DIALOGE MIT MONIKA, Teil 2398765342719

Noch ne halbe Stunde Zeit totzuschlagen, was tun? Fährste nach Mitte, Dein Parfum kaufen, dort ist das günstig, vorausgesetzt Du parkst schwarz. Diamant gibt 20%, da wäre sogar Schwarzparken drin. Was sich in Keuzberg noch gut anlässt, ab der Dorotheenstraße scheint es eine mistige Idee. Alles ist gerade da abgesperrt, wo ich durch muss. Was nicht nur mich unruhig, sondern auch die andere cholerischen Autofahrer zur Blütentreibung führt. Und Schwarzparken ist ja schön, wenn es Parkplätze gibt, aber wenn nicht, dann ist man auch irgendwie schlecht gefickt. Als ich endlich einen habe, wird die Zeit schon etwas knapp, ich muss im Laufschritt durch die blöde Touripassage, die zur Friedrichstraße führt, Fußgängerampeln rot, Autos im Stau – es wird mir alles etwas eklig. Im Diamant ist dann auch die Lieblingsverkäuferin nicht anwesend und eine Dame stellt sich zwischen mich und den Tresen und verhindert meinen Bezahlvorgang. Die Karte ist schon bei dem netten jungen Mann, das Givenchy eingetütet, fehlt nur noch meine Unterschrift, aber da, wo ich unterschreiben könnte, steht jetzt eine Fremde, bis der nette junge Mann sie freundlich fortscheucht. Binnen 10 Sekunden rollt die Panikattacke heran und als ich zum Unterschreiben komme, zittern die Hände so heftig, dass die Signatur ein Kindergekrakel ist, ich bete, dass er sie nicht überprüft, zwinge mir ein freundlicher-Kunde-Lächeln auf, es klappt, er vergleicht die Unterschriften (meine und meine Panikversion) nicht, ich werfe Parfum, Visakarte und Portemonnaie in die Tasche und stapfe zurück auf die Friedrichstraße, mit immer weicher werdenden Knien, die Attacke ist immer noch im Aufbau. Ich denke „Zack – mach schon, hau ab Monika.“ Im Auto angekommen wird es etwas besser, aber dann setzt der Frust ein. Ich atme tief. Unter viel Hupen und Schreien und roten Ampeln fahre ich zur Arbeit und hasse den Tag, hasse die Scheiß-Berliner, das Leben, die Sozialphobie, mich selbst.

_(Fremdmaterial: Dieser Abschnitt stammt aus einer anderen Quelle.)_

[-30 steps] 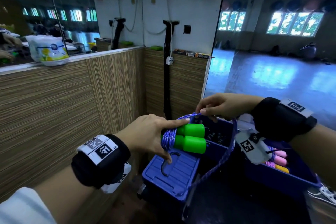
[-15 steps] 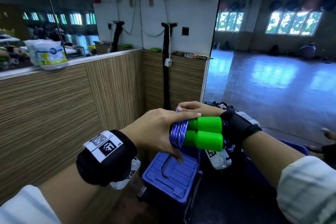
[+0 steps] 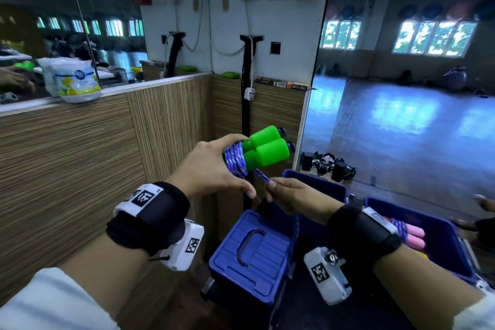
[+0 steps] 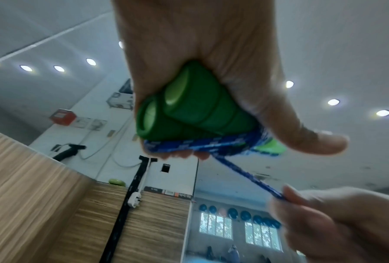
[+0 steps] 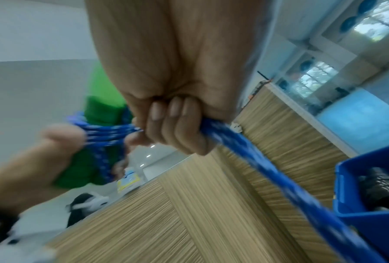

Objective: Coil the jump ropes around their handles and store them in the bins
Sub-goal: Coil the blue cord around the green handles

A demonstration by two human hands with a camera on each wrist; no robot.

Im Büro bin ich noch mitgenommen, aber zumindest rieche ich, wie gewohnt, gut, nach Givenchy pour Homme. Ich überlege, die Kollegin einzuweihen und sie zu bitten, mir heute jeglichen Publikumskontakt abzunehmen, ich bin zu shaky, es kann jederzeit wieder geschehen, und ich will es verdammtnochmal nicht. Aber die Kollegin ist in einer Besprechung und ich habe kaum die Arbeit begonnen, da kommt es zum ersten Publikumskontakt. Ich beobachte mich, ständig gewappnet und doch nicht gewappnet genung – wenn die Monika kommt bin ich machtlos -, sehr angespannt, aber es geht. Ich mache meinen Job, aber I´m on the fucking edge. Ich beschließe erneut, die Kollegin zu bitten, mich zu vertreten. Aber sie ist nicht am Platz, als es zum nächsten Publikumskontakt kommt. Es sind 6 lange Stunden und so viele Besucher wie nie. Beim dritten Kunden habe ich wieder eine gewisse Sicherheit – das Gefühl, die Situation im Griff zu haben, und Monika weggeboxt, die liegt irgendwo auf dem Flur oder unterm Küchentisch. Kurz vor Arbeitsschluss dann nach der Pflicht die Kür. Eine Kundin, der ich Berlin erklären muss. Sehr offen, freundlich, interessiert und ich habe noch an der einen oder anderen Ecke oder Kante das Gefühl – hier könnte es kippen, aber es kippt nicht, alles steady. Ich bin ein Held, weil ich durch den Tag gekommen bin. Und frage mich, was ich mich schon auf dem Weg zur Arbeit fragte – Wie wäre das wohl, durch den Tag zu gehen, ohne diese Angst, die Dich hinterrücks anspringt, die so schwer zu vermitteln ist, wenn man sie nicht selbst erlebt hat? Einfach ein aasiger, fluchender Arschlochberliner wie alle anderen zu sein, jemand der reinen Herzens Schläge androhen kann, wenn jemand schlecht Auto fährt oder auf der falschen Seite der Rolltreppe steht oder auf dem Gehweg abrupt stehenbleibt. Unbekümmert wütend, ohne eine Monika im Keller, höchstens eine Uschi in der Datscha und einen Ralf im Bett. Einfacher wär´s. Leichter. Durchaus erstrebenswert.